The answer must consist solely of the line that contains "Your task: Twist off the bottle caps" and all subsequent lines of the data, each reproduced exactly.

━━━━━ Source material

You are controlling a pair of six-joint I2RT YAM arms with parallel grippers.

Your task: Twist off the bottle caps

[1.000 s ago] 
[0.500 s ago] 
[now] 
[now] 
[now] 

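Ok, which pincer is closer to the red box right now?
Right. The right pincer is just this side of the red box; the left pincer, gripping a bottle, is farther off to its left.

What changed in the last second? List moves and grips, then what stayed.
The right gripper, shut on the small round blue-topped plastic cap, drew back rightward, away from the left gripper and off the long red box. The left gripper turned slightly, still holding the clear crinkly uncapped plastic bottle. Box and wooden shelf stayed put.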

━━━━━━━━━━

**Task output**
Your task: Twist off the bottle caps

[1.000 s ago] 
[0.500 s ago] 
[now] 
[now] 
[now] 

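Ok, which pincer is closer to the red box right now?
Right. The right pincer is just this side of the red box; the left pincer, gripping a bottle, is farther off to its left.

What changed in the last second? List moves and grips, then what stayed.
The right gripper, shut on the small round blue-topped plastic cap, drew back rightward, away from the left gripper and off the long red box. The left gripper turned slightly, still holding the clear crinkly uncapped plastic bottle. Box and wooden shelf stayed put.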

The exercise requires no more work.